Each Unit is comprised of one common share of the Company (each, a “Share”) and one half of one common share purchase warrant (each whole warrant, a “Warrant”). Each Warrant will entitle the holder to purchase one additional common share in the capital of the Company at an exercise price of $0.15 for a period of two years from the date of issuance.
The process proceeds of the Private Placement will be used for exploration on Norseman’s projects in Argentina and British Columbia, Canada, and for general working capital.
Finder’s fees of $79,600 cash and 796,000 Warrants have been paid in connection with the Private Placement to qualified parties.
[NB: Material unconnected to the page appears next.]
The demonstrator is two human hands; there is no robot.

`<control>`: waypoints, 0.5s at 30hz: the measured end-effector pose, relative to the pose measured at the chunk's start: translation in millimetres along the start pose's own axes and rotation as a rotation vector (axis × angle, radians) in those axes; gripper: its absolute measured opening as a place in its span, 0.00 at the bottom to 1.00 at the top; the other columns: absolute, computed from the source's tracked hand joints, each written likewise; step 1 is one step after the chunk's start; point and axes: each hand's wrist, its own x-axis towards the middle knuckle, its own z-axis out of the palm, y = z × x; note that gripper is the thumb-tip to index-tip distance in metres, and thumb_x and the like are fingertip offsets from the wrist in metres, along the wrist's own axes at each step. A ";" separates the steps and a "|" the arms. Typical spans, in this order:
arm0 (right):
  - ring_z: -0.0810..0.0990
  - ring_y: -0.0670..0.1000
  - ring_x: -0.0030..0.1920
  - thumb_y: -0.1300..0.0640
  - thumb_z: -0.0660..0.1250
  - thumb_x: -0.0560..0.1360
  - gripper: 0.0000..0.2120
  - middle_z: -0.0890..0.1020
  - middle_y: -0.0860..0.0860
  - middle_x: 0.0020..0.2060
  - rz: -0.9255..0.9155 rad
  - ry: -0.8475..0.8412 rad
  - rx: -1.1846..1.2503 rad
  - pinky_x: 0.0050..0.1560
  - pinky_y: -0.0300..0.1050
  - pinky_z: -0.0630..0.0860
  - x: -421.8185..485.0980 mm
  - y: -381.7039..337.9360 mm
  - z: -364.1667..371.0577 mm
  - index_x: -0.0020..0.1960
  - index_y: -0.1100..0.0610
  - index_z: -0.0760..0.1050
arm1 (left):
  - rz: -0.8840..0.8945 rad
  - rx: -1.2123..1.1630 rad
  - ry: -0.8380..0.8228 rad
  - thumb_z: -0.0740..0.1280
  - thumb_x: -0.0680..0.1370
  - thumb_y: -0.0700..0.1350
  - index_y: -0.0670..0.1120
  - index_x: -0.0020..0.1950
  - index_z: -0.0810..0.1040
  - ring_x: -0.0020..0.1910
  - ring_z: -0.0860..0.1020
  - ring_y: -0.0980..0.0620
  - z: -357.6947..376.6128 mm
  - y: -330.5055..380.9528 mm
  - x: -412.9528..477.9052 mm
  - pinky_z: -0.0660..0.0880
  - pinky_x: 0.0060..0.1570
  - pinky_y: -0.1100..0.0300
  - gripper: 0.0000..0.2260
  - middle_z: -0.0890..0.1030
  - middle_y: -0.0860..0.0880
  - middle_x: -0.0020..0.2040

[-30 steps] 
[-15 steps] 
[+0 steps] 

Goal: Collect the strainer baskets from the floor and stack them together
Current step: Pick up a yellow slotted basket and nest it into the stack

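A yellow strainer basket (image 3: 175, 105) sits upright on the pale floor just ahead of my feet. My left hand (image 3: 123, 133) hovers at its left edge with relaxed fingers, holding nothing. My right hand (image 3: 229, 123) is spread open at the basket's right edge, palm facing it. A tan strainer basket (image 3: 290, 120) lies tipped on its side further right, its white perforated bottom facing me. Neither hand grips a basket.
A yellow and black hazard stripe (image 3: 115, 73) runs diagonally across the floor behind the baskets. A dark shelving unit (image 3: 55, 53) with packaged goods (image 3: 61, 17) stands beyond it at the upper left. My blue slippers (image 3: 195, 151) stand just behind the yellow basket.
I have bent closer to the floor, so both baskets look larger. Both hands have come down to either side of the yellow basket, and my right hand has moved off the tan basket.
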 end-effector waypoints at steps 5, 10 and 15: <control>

The Warrants issued to the finders have an exercise price of $0.15 for a period of two years from the date of issuance.
All securities issued are subject to a statutory four month and one day hold period from the date of issuance pursuant to applicable securities laws of Canada.
Three directors of the Company, John Seaman, J. Campbell Smyth and Sean Hurd, participated in the private placement and acquired and aggregate 815,000 units for $81,500. The participation of Mr. Seaman, Mr. Smyth and Mr. Hurd in the private placement constitutes a Related Party Transaction within the meaning of Multilateral Instrument 61-101 Protection of Minority Security Holders in Special Transactions (“MI 61-101”). The board of directors of the Company, with Mr. Seaman, Mr. Smyth and Mr. Hurd abstaining, determined that the transaction is exempt from the formal valuation and minority shareholder approval requirements contained in sections 5.5(a) and 5.7(1)(a) of MI 61-101 for the related party transaction, as neither the fair market value of securities issued to the insiders nor the consideration paid by the insiders exceeded 25% of the Company’s market capitalization. The Company did not file a material change report in respect of the transaction 21 days in advance of the closing of the private placement because insider participation had not been confirmed. The shorter period was necessary in order to permit the Company to close the private placement in a timeframe consistent with usual market practices for transactions of this nature.
For further information, please contact:
Sean Hurd
Chief Executive Officer
T: 604 505-4554
This press release does not constitute an offer to sell or a solicitation of an offer to buy any of the securities in the United States. The securities have not been and will not be registered under the United States Securities Act of 1933, as amended, or any state securities laws and may not be offered or sold within the United States or to or for the account or benefit of a U.S. person (as defined in Regulation S under the United States Securities Act) unless registered under the U.S. Securities Act and applicable state securities laws or an exemption from such registration is available.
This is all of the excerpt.